20. Dezember 2007 Der frühere VW-Arbeitsdirektor Peter Hartz hat als Zeuge im VW-Korruptionsprozess eigene Schuld eingestanden und den damaligen Konzernchef Ferdinand Piëch entlastet. Der alte Patriarch und heutige Aufsichtsratschef sei über die Einzelheiten einer Sonderbehandlung von Betriebsratschef Klaus Volkert nicht informiert gewesen, sagte Hartz am fünften Verhandlungstag vor dem Braunschweiger Landgericht am Donnerstag.
In den vergangenen Verhandlungstagen hatten Zeugen ausgesagt, sie könnten sich nicht vorstellen, dass der Vorstand von dem Skandal nichts gewusst habe. Piëch selbst bestreitet jede Verwicklung in die Affäre.

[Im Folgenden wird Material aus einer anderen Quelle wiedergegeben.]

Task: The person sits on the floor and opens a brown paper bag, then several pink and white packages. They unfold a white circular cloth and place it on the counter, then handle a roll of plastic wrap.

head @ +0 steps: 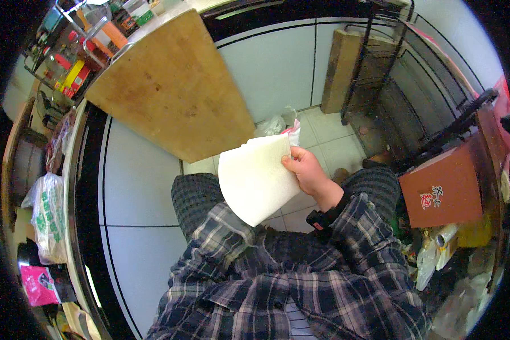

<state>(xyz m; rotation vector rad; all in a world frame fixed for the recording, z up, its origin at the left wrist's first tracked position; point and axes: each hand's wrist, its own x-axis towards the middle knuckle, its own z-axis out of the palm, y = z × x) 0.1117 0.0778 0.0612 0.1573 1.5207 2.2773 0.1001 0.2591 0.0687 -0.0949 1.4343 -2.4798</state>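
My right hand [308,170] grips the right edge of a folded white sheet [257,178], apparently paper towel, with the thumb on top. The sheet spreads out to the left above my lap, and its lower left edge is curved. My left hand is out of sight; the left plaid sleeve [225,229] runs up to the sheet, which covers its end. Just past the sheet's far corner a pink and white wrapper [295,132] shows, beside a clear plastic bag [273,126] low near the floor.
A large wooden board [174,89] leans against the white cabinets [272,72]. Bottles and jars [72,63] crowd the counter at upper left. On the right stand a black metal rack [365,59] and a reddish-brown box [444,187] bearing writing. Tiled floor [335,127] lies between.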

„Es war meine Entscheidung“
Hartz nahm bei seiner Vernehmung zugleich den Angeklagten Volkert in Schutz. Dieser habe ihn nicht angestiftet, Sonderboni zu zahlen, sagte der 66-Jährige. „Es war meine Entscheidung.“ Hartz war im Januar 2007 zu zwei Jahren auf Bewährung und zu einer Geldstrafe von 576.000 Euro wegen Untreue verurteilt worden. Er hatte zugegeben, Volkert unter anderem mit fast zwei Millionen Euro Sonderzahlungen begünstigt zu haben. Er habe dies aber nur getan, um dem Unternehmen zu nutzen, versicherte er am Donnerstag abermals.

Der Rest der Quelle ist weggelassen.